◆ **What to work on**:
In duplicating the lines below, keep every word unchanged and drop the pictures.

◆ **Data shown**:

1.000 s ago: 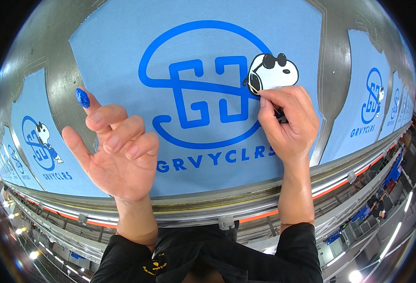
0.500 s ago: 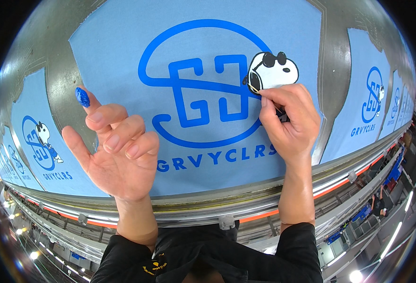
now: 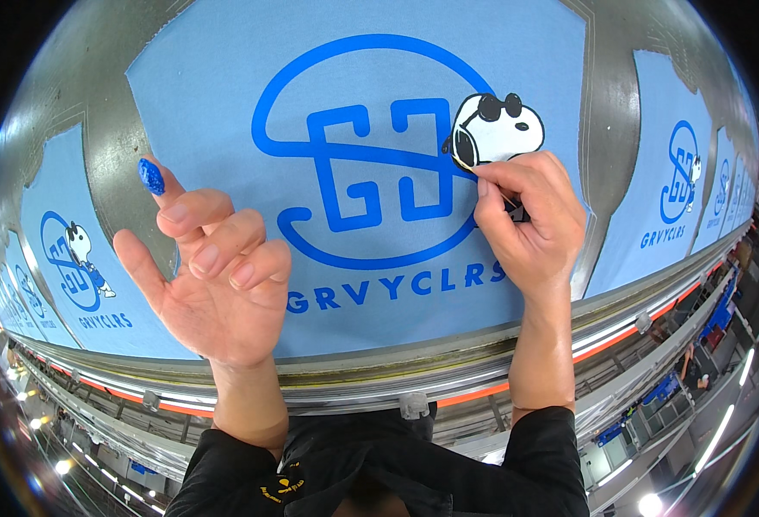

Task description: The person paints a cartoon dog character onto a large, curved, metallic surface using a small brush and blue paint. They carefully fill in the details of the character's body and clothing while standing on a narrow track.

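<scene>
My right hand (image 3: 530,220) pinches a thin pale stick (image 3: 468,166) between thumb and fingers. Its tip meets the lower left edge of a printed white cartoon dog's head (image 3: 504,138) with black sunglasses. This print lies on a light blue fabric panel (image 3: 207,95), overlapping the right side of a large blue line logo (image 3: 371,155). Much of the dog's body is hidden under my hand. Over the panel's left part my left hand (image 3: 224,284) is raised, palm up, fingers apart and loosely curled. A thick blob of blue paint (image 3: 151,176) coats its index fingertip.
The panel lies on a grey metal table (image 3: 112,129). Similar printed panels lie to the left (image 3: 78,241) and right (image 3: 664,172). Along the near edge runs a metal rail (image 3: 362,362) with a clear block (image 3: 414,405) on it.
The stick's tip has shifted slightly and lies flatter along the lower edge of the dog's head. Both hands otherwise stay almost in place.
</scene>
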A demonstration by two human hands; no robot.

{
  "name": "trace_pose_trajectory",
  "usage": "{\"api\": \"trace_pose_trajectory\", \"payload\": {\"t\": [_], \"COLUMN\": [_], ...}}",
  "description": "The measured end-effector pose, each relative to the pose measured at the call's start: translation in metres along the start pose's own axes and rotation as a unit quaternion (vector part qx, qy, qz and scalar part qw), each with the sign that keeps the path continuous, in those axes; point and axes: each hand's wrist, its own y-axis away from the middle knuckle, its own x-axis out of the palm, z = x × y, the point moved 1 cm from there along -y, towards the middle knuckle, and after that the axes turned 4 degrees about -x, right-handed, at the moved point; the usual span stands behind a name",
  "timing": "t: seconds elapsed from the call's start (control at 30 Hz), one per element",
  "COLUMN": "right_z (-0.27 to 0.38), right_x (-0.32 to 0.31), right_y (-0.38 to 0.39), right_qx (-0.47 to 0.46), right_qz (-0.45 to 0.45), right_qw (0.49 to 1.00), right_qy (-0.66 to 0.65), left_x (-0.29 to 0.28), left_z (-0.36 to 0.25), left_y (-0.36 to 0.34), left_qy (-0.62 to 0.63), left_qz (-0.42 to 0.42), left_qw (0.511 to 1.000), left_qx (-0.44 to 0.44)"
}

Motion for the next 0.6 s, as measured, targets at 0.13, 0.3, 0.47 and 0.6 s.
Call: {"api": "trace_pose_trajectory", "payload": {"t": [0.13,0.3,0.47,0.6], "right_z": [-0.0002,-0.0002,0.0007,-0.0001], "right_x": [0.0001,-0.0018,-0.0038,-0.0049], "right_y": [-0.0006,-0.0002,-0.0010,-0.0005], "right_qx": [0.001,0.008,0.011,0.015], "right_qz": [-0.001,0.007,0.016,0.021], "right_qw": [1.000,1.000,1.000,1.000], "right_qy": [-0.002,-0.008,-0.007,-0.005], "left_x": [0.0002,0.0003,0.0002,0.0003], "left_z": [0.0005,0.0009,0.0006,0.0007], "left_y": [0.0000,0.0001,0.0002,-0.0002], "left_qy": [0.002,0.002,-0.001,0.000], "left_qz": [0.000,0.000,-0.001,0.000], "left_qw": [1.000,1.000,1.000,1.000], "left_qx": [0.001,0.000,0.000,-0.001]}}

◆ **Response**:
1.000 s ago: 
0.500 s ago: 
now: 

Task description: The person paints a cartoon dog character onto a large, curved, metallic surface using a small brush and blue paint. They carefully fill in the details of the character's body and clothing while standing on a narrow track.

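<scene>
My right hand (image 3: 530,220) pinches a thin pale stick (image 3: 468,166) between thumb and fingers. Its tip meets the lower left edge of a printed white cartoon dog's head (image 3: 504,138) with black sunglasses. This print lies on a light blue fabric panel (image 3: 207,95), overlapping the right side of a large blue line logo (image 3: 371,155). Much of the dog's body is hidden under my hand. Over the panel's left part my left hand (image 3: 224,284) is raised, palm up, fingers apart and loosely curled. A thick blob of blue paint (image 3: 151,176) coats its index fingertip.
The panel lies on a grey metal table (image 3: 112,129). Similar printed panels lie to the left (image 3: 78,241) and right (image 3: 664,172). Along the near edge runs a metal rail (image 3: 362,362) with a clear block (image 3: 414,405) on it.
The stick's tip has shifted slightly and lies flatter along the lower edge of the dog's head. Both hands otherwise stay almost in place.
</scene>
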A demonstration by two human hands; no robot.

{
  "name": "trace_pose_trajectory",
  "usage": "{\"api\": \"trace_pose_trajectory\", \"payload\": {\"t\": [_], \"COLUMN\": [_], ...}}",
  "description": "The measured end-effector pose, each relative to the pose measured at the call's start: translation in metres along the start pose's own axes and rotation as a unit quaternion (vector part qx, qy, qz and scalar part qw), each with the sign that keeps the path continuous, in those axes; point and axes: each hand's wrist, its own y-axis away from the middle knuckle, its own x-axis out of the palm, z = x × y, the point moved 1 cm from there along -y, towards the middle knuckle, and after that the axes turned 4 degrees about -x, right-handed, at the moved point; the usual span stands behind a name",
  "timing": "t: seconds elapsed from the call's start (control at 30 Hz), one per element",
  "COLUMN": "right_z (-0.27 to 0.38), right_x (-0.32 to 0.31), right_y (-0.38 to 0.39), right_qx (-0.47 to 0.46), right_qz (-0.45 to 0.45), right_qw (0.49 to 1.00), right_qy (-0.66 to 0.65), left_x (-0.29 to 0.28), left_z (-0.36 to 0.25), left_y (-0.36 to 0.34), left_qy (-0.62 to 0.63), left_qz (-0.42 to 0.42), left_qw (0.511 to 1.000), left_qx (-0.44 to 0.44)"
}

Motion for the next 0.6 s, as measured, targets at 0.13, 0.3, 0.47 and 0.6 s.
Call: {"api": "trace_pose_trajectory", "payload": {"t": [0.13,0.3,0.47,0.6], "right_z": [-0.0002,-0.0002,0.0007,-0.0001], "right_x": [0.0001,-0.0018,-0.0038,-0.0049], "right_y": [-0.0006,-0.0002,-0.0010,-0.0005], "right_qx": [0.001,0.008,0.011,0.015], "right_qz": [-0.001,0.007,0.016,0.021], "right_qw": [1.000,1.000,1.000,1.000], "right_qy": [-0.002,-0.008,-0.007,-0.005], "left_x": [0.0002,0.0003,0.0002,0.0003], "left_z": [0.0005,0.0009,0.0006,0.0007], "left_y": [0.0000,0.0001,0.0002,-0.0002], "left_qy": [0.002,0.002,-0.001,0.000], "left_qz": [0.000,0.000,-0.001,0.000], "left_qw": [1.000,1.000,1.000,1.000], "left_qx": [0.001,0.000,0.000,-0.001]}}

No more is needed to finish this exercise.